Because I still didn’t fucking understand.
I boiled it down to the barest, most basic thing.
“He took what was mine, so I took it back.”
Dejection shook her head. “So that’s how it is to you, too? I’m just a possession? A plaything? A commodity to be bought and stolen? Used how you want? What, are you going to force me?”
Her voice was hard, but a single tear slipped down her cheek.
A shock of rage spiraled down my spine at the thought of someone hurting her. It lined my insides in steel. This feeling like I wanted to gather her up. Protect and hold her. Ease whatever horrible shit had been introduced into her life.
But she was the one who’d chosen it, wasn’t she?
She didn’t fucking wait. Didn’t fight. Destroyed the hope we’d been given.
I had to hold every demand back, thewhythat screamed from my brain. My hands cinched tight on the steering wheel to stop myself from doing something stupid like reaching out, touching her, and begging her to stay.
It really fucking sucked loving someone you were supposed to hate.
I forced myself to stare out the windshield when I let the bitterness override. “Who said I wanted to fuck you, Aster?”
The words were daggers.
Lies.
Bred of the years that pledged that neither of us knew the other anymore.
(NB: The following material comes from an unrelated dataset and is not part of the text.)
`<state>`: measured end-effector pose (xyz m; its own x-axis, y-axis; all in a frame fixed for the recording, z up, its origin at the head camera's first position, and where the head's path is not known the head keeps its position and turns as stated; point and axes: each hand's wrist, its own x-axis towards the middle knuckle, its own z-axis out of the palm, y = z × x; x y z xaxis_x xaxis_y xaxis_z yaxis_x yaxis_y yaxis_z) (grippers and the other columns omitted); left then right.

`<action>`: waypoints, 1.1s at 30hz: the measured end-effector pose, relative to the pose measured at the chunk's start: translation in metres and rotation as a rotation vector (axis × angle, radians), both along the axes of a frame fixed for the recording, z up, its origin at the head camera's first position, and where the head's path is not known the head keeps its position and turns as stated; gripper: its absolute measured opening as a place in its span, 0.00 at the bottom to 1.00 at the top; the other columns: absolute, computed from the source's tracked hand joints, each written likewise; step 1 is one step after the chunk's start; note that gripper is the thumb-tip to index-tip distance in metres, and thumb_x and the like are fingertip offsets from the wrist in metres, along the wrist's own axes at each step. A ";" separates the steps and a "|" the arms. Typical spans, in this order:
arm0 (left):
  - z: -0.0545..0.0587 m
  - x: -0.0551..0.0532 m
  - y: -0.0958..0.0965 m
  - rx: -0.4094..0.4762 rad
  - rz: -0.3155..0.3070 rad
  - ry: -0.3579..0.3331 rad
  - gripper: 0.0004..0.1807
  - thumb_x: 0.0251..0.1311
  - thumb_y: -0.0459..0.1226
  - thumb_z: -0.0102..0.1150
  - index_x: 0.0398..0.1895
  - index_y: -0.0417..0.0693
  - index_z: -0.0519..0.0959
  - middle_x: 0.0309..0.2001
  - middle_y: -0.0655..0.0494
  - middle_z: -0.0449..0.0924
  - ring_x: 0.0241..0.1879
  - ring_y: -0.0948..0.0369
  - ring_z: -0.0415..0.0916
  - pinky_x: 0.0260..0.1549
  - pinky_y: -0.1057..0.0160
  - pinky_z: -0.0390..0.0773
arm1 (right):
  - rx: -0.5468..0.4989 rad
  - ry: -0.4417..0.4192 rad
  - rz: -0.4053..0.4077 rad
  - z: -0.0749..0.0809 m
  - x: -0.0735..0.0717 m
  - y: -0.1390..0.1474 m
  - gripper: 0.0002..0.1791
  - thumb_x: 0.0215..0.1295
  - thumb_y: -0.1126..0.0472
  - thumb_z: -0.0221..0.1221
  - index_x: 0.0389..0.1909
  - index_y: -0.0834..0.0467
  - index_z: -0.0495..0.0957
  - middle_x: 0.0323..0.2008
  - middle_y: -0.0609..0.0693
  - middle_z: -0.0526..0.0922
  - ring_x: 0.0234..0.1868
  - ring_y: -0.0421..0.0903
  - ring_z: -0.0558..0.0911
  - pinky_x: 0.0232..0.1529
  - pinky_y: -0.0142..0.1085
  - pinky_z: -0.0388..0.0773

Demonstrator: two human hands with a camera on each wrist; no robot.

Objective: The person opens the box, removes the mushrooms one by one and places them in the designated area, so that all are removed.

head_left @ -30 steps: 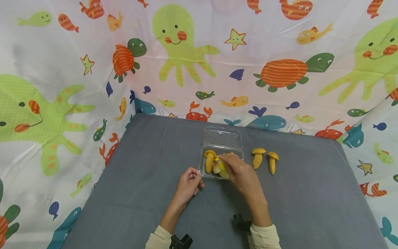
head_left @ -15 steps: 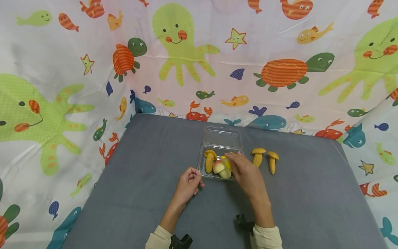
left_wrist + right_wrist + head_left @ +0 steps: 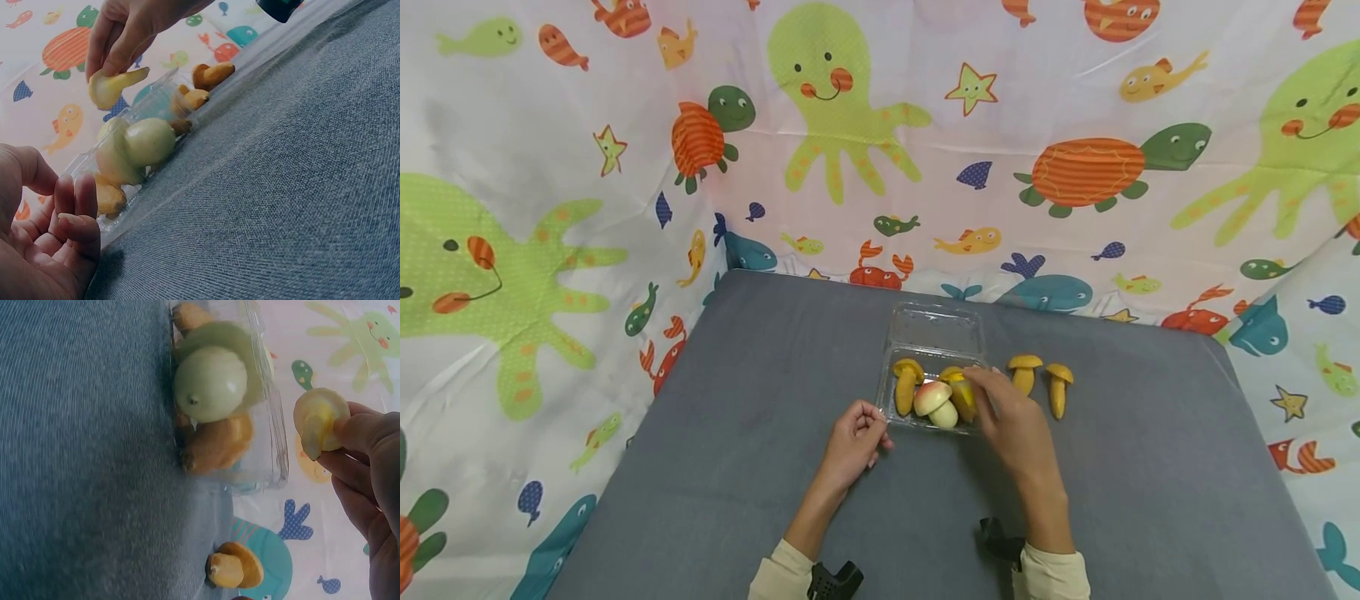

Hurt tangled her fingers together like doing it could keep her from coming apart, the words thin wisps of pain. “Then why are you doing this?”
Nonchalance filtered out with my shrug. “Some people need to be taught a lesson.”
Distaste and disbelief filled her scoff. “So that’s why you lured Jarek here…for you to teach him that? A lesson? Do you realize how dangerous that is?”
The headlights ate up the pavement, the forest whipping by in a blur as I flew down the winding road.
“I was as surprised to see him as he was to see me,” I told her, eyeing her for a clue.
Her expression twisted, more of that confusion. Gut told me she didn’t know how Jarek had ended up sitting there any better than I did.
She fidgeted, shifting in hesitation and dread, before the haggard question tremored from her tongue. “Is he dead? I heard a gunshot.”
“Do you want him to be?” It was bait.
Aster flinched before she turned to stare out the passenger window at the slur of snow-laden trees. Her voice was quiet with strain. “He’s my husband. What do you think?”
“Don’t worry, Aster. Yourprinceis just fine.” My teeth gritted as I spat it, and I floored the accelerator, flying down the winding road.
As if there was any fucking way to leave that fact behind.
* * *
I whipped my car into the rounded drive of the hotel on the outskirts of the small city. Severity bound the cab of my car, that energy thick. Every mile that passed had been painful.
Aster sat up higher in her seat. Uncertainty had her gaze darting to every corner. Her nerves scattered like the wind that gusted through the valleys of the mountain.
“What are we doing here?” she wheezed.
I smirked over at her, though it was bitterness that leaked out with the words. “What, did you think that I was taking you to my place? I’ll pass, but thanks.”